| DESCRIPTION OF THE TASK |
The output must match the lines from the first line of the listing below through the line holding "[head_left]" exactly and must contain no pictures.
────
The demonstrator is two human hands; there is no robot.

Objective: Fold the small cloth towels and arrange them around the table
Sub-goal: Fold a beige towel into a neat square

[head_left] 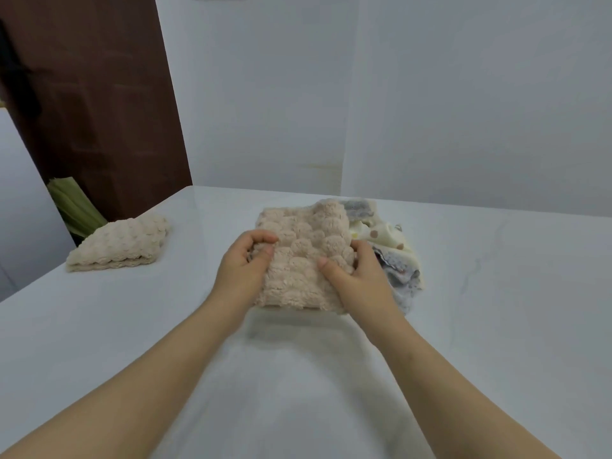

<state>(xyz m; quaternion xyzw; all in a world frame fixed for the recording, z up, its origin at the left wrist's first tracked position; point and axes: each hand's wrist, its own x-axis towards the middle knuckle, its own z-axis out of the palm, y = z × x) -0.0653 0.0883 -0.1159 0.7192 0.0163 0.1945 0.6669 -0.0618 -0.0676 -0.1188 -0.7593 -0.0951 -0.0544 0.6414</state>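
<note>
Two hands share one pinkish-beige towel (298, 256). The left hand (243, 263) grips its left edge and the right hand (362, 279) its right edge, each with the thumb on top and the fingers curled underneath. The towel spans the gap between the hands. Its near edge seems lifted a little off the tabletop (496, 309), going by the shadow beneath it. Its far end reaches away from the hands and partly covers a pile of patterned cloths (397, 256), which lies just beyond and to the outside of the right hand.

The towel looks nearly square, perhaps slightly longer away from the person than across. With the hands on opposite sides, the likely next fold either brings one side over to the other or tips the near edge forward; which one cannot be told.

A folded cream towel (121, 245) lies well off to the outside of the left hand, near the tabletop's left edge. The left hand is therefore the nearer one for setting anything down on that side.
</note>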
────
| RESULT FOR THIS EXERCISE |
The demonstrator is two human hands; there is no robot.

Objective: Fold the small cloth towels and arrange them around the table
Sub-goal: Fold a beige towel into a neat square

[head_left] 

This concludes the answer.